Most of the software systems that have been built so far are not intelligent. They have a static behavior as a result of a static implementation. No matter how complex the logic is, such a software system cannot really be considered intelligent since it’s behavior, even if complex, is still static and limited. The system doesn’t learn.
Artificial intelligence can really make an application shine and engage users at a level that hasn’t been seen before but the main problem with it is that it is so hard to implement – it takes very rare skills and months, if not years of work just to implement some basic things like making the application understand user intent from free-form speech or text, distinguish users by speech or understand some basic things about the user such as gender and age estimation by using the device camera.
Microsoft Cognitive Services is an umbrella term that Microsoft is now using to refer to a set of artificially intelligent components that they have been building in the past few years as part of what was previously called “The Project Oxford”. These components are artificially intelligent in the sense that they have been built using machine learning and deep learning techniques, have been trained with huge data sets and are continuously learning and getting better at what they do.
The goal of these services is to bridge the gap between traditional software development and artificial intelligence by making AI accessible. In the “as a service” world that we currently live in, Microsoft is offering AI as a service – and it’s pretty cheap too. These APIs are being offered as separate resources under an Azure subscription. All of these offer a free pricing tier (A limited number of calls per month – the limit differs between APIs) and also some paid plans with the $x/number of calls pricing model.
At the time of this writing there are 24 APIs under the “Cognitive Services” umbrella but here’s a short summary of some of the coolest:
Computer Vision API: Takes an image as input and returns JSON data about the image including automatic tags (e.g. “water”, “sport”, “swimming” etc.) or text found in an image (OCR)
Emotions API: Takes an image as input and returns JSON data including an array of emotions and the score identified for each emotion for each of the human faces identified in the image (E.g. “scores”: {“anger”: 9.075572e-13, “contempt”: 7.048959e-9, “disgust”: 1.02152783e-11, “fear”: 1.778957e-14, “happiness”: 0.9999999, “neutral”: 1.31694478e-7, “sadness”: 6.04054263e-12, “surprise”: 3.92249462e-11})

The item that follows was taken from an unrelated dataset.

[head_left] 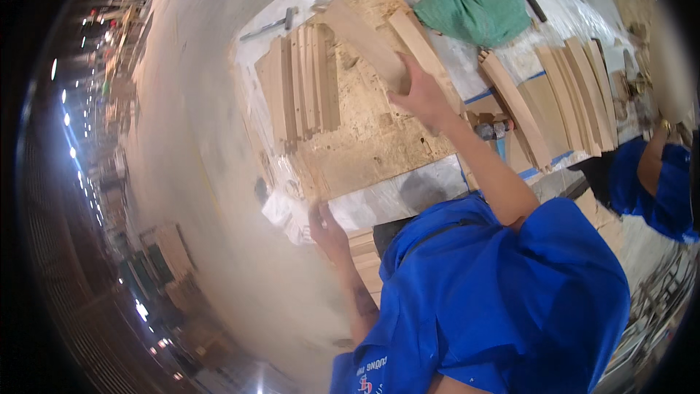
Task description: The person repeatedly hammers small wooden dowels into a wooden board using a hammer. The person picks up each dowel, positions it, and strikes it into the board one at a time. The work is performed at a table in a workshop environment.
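My right hand is closed round the near end of a pale wooden slat, which slants away to the far left over a worn board. Another wooden slat lies on the board just right of the held one. On the board's left side, several wooden slats lie side by side, some with small dark holes. My left hand is by the board's near left corner, its fingers apart and partly blurred, with nothing visible in them.
A hammer-like tool lies beyond the slats. Green cloth is bunched at the far right. More wooden slats and small bottle-like objects are to the right. Another person's blue sleeve shows at the right edge.
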A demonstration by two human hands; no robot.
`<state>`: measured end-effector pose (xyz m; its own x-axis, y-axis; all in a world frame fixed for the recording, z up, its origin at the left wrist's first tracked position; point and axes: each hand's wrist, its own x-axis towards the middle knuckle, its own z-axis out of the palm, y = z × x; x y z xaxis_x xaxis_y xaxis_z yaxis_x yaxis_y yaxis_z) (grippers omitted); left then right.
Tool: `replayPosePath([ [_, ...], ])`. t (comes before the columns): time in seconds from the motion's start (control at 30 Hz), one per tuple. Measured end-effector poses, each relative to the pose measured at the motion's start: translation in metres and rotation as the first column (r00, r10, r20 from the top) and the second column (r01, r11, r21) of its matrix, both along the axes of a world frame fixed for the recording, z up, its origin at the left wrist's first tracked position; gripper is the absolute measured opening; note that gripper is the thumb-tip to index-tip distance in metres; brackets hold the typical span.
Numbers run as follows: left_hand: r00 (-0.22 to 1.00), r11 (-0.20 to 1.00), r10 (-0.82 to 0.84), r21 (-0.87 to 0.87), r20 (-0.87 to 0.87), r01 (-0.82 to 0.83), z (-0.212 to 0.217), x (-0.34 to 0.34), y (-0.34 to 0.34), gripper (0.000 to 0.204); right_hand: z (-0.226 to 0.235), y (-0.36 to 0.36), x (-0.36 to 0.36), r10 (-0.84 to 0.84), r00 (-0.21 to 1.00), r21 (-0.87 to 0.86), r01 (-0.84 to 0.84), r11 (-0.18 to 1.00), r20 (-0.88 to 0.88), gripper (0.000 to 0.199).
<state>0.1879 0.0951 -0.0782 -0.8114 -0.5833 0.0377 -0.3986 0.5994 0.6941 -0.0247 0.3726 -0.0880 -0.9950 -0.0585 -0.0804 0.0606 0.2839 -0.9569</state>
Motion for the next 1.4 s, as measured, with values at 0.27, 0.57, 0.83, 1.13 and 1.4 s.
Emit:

Face API: Takes an image as input and returns JSON data about the faces identified in the image such as gender, age estimation, glasses and facial hair.
Speech API: Simple text to speech and speech to text.
Language Understanding Intelligent Service (LUIS): LUIS can understand user intent from free form text. It allows the definition of some custom models with an intent and parameters associated to each model and then it matches a free form text from the user against these models and returns the best match.
Text Analytics API: Does key phrase extraction and sentiment analysis on text. It takes a piece of text as input and returns JSON data including the key talking points and the overall emotional level identified in the text.
Now what can you actually do with these APIs? Well, imagination is the limit! Some of these APIs can be combined in a natural way in the same application in order to create a cohesive and outstanding user experience. Cortana for example, the personal assistant built into Windows 10, it already using some of these APIs (Speech API, LUIS)
Imagine an application that acts like your virtual friend – The application can take snapshots of you using the device camera and send those to Computer Vision API and Emotions API. Using these two APIs the application can understand what you’re doing and how are you feeling. When it wants to talk to you about your emotions or about what you’re doing the application can generate text then send that to Speech API and get it converted to speech in near real time. When you talk back, the application can again send the speech captured through the device microphone to Speech API and get it converted to text. It can then use that text to understand your intent by sending it to LUIS or do a sentiment analysis to understand how you’re feeling and then again talk back and so on. Pretty cool right?
Other possible usages of these APIs include automatic customer support like automatic dynamic replies based on key phrases and sentiment analysis done on the customer’s email or serving dynamic content to the user based on the emotions identified while the user is using the application.